1. There is quantitative performance reported in the abstract.

2. Abstract should only in one paragraph.

3. "For the measurement of revealing emissions, Rohde & Schwarz has developed 21 the R&S®AM524 antenna system." in the abstract is not relevant to your contribution. A very poorly written abstract. 

4. It was mentioned five inputs, but only three amplifiers, please clarify.

5. What are the challenges of the remote control? The motivation of the proposed method is not clear.  Or the authors aim to present a measurement setup only.

6. Figure 6 is not complete.

7. Many of the contents are basically operational, and hard to find scientific contributions, the authors need to show the contribution clearly, e.g. what significant of Figure 8? A commonly seen network setting. Why need to show Figure 11, access password? Similar to the rest of the contents.  

8. For Figure 23, is it far field? What do you mean by shielding efficiency? more than 120 dB is good, but it is known for the coaxial cables, not much meaning to report the modified coaxial cables. 

9. There is no comparison with the existing works.

minor.

Author Response

Thank you for your thoughtful review of our article. We appreciate your feedback and suggestions for improvement. We have carefully considered your comments and want ot answer for yours question

1. There is quantitative performance reported in the abstract.

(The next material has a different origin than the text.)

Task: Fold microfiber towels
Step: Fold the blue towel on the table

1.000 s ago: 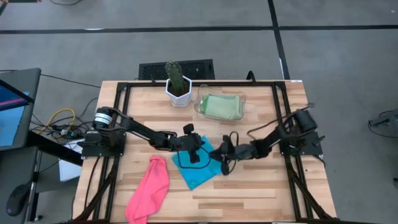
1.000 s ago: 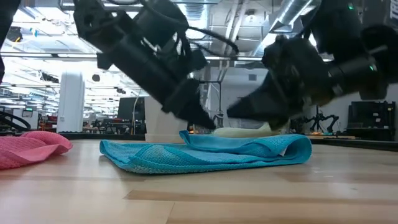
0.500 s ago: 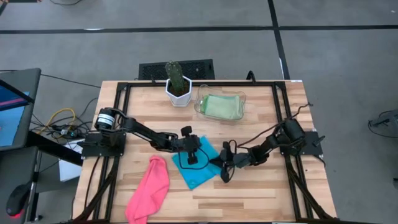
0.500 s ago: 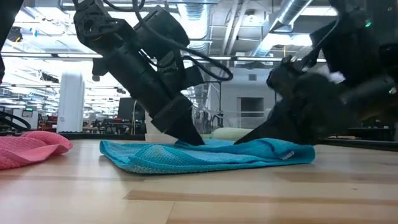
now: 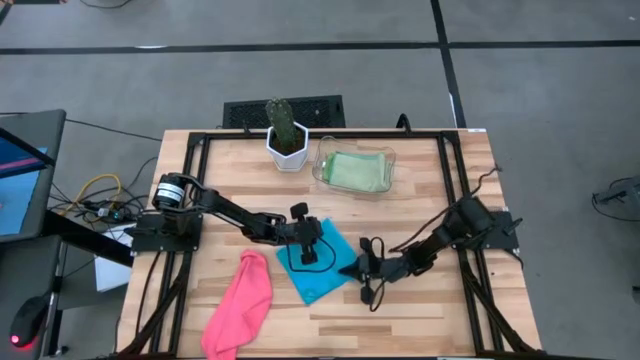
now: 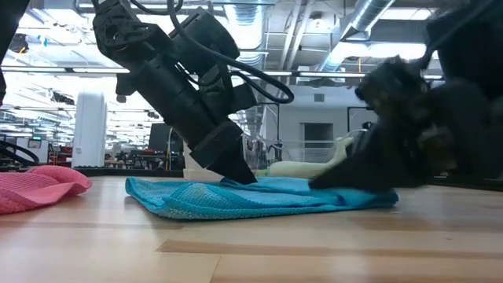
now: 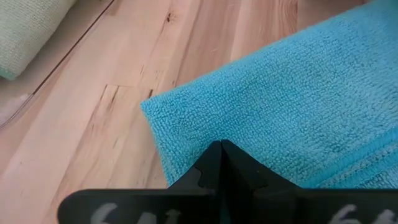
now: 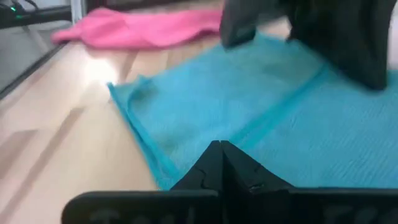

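Two dark jointed arms — black cables looped alongside, silver motor cap at left base.

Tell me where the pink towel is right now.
In the high view the pink towel lies bunched at the table's front-left, just left of the blue towel and apart from it.

Three microfiber towels can be counted: one turquoise towel [image 5: 318, 262] lying spread on the wooden surface [image 5: 420, 305], one pink towel [image 5: 241, 303] crumpled beside it, and one light green towel [image 5: 355, 170] folded inside the tray; whether a second green one lies under it cannot be told. There is one clear plastic tray [image 5: 323, 157], and one potted cactus [image 5: 285, 132] in a white pot. Two dark arms work here, each ending in one pincer: the left pincer [image 5: 308, 243] and the right pincer [image 5: 350, 270].
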`<state>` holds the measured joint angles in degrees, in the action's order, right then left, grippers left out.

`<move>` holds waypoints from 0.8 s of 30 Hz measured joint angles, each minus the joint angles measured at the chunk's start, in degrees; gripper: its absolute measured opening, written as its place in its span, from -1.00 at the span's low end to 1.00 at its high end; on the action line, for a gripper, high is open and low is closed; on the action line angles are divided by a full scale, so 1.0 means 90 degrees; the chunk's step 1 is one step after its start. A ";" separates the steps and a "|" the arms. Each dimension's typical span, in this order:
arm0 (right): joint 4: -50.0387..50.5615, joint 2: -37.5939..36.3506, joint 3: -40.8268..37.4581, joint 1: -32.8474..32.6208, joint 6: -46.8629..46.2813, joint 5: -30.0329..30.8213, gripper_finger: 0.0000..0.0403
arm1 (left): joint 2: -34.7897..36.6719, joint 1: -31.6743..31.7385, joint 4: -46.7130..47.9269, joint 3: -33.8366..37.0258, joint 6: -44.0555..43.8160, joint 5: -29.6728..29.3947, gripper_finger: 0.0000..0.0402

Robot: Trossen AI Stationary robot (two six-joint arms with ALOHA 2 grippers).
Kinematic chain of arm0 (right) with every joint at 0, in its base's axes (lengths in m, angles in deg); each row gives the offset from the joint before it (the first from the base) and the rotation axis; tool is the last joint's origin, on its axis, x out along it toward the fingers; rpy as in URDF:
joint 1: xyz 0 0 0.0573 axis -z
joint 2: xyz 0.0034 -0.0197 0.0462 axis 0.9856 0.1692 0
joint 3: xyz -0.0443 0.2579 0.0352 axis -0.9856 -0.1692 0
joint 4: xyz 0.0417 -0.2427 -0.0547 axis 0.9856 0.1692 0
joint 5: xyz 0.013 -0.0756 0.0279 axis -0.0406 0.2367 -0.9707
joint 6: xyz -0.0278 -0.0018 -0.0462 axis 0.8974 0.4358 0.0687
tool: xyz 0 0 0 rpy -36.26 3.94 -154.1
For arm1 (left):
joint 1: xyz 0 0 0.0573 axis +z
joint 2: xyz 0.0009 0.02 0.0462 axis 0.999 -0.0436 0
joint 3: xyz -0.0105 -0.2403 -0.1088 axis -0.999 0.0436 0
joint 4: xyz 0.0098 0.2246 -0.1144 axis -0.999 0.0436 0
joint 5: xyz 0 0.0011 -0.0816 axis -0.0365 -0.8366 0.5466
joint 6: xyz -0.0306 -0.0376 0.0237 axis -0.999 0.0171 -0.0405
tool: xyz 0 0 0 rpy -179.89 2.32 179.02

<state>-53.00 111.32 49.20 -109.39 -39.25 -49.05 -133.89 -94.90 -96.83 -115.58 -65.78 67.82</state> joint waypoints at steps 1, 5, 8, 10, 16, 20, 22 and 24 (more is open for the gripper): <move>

In assessing the effectiveness of a Shielded Anechoic Chamber (SAC), a measurement methodology compliant with EN 50147-1:1996 standard was employed. In the context of the conducted measurements, the use of this standard enables an objective and standardized evaluation of the SAC's shielding capability. The measurement methodology described in EN 50147-1:1996 ensures precise and reliable results that can be compared to industry norms and international standards concerning Electromagnetic Compatibility (EMC). The application of this measurement methodology allows for a precise determination of how effectively the SAC protects measurement devices from electromagnetic interference in their environment. This is crucial, particularly in applications where measurement accuracy and protection against electromagnetic interference are critical, such as in EMC testing or TEMPEST laboratories. It is worth noting that the utilization of the EN 50147-1:1996 standard is a common practice in industries related to Electromagnetic Compatibility, ensuring the credibility and objectivity of SAC shielding measurement results.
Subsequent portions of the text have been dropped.